Start of Entries provided
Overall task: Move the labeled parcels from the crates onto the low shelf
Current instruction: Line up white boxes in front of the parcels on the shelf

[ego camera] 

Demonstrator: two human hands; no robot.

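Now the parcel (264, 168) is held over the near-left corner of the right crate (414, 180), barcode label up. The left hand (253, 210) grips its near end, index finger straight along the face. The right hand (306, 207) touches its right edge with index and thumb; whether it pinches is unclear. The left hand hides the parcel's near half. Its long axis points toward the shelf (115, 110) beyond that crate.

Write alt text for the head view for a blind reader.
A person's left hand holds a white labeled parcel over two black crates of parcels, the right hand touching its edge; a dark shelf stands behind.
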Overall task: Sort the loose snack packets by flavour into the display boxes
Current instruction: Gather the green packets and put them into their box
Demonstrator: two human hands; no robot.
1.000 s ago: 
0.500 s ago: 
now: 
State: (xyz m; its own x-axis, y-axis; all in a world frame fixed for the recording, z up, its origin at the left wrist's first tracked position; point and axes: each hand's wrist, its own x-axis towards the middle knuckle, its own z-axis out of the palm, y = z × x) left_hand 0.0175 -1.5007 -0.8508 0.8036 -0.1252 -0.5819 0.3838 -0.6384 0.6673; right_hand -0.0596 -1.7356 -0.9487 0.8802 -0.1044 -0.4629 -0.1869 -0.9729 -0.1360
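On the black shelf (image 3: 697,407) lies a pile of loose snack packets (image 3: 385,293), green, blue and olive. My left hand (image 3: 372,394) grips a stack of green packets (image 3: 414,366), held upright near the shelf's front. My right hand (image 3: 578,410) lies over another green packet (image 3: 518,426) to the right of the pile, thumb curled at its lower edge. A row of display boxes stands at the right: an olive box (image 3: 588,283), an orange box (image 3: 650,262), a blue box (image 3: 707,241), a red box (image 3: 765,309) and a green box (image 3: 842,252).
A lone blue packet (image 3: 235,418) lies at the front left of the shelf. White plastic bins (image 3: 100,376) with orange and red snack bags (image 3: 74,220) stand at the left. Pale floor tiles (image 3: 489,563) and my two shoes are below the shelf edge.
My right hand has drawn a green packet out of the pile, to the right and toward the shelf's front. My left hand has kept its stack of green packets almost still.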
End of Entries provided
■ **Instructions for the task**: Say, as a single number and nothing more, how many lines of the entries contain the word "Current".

■ **Answer for this exercise**: 2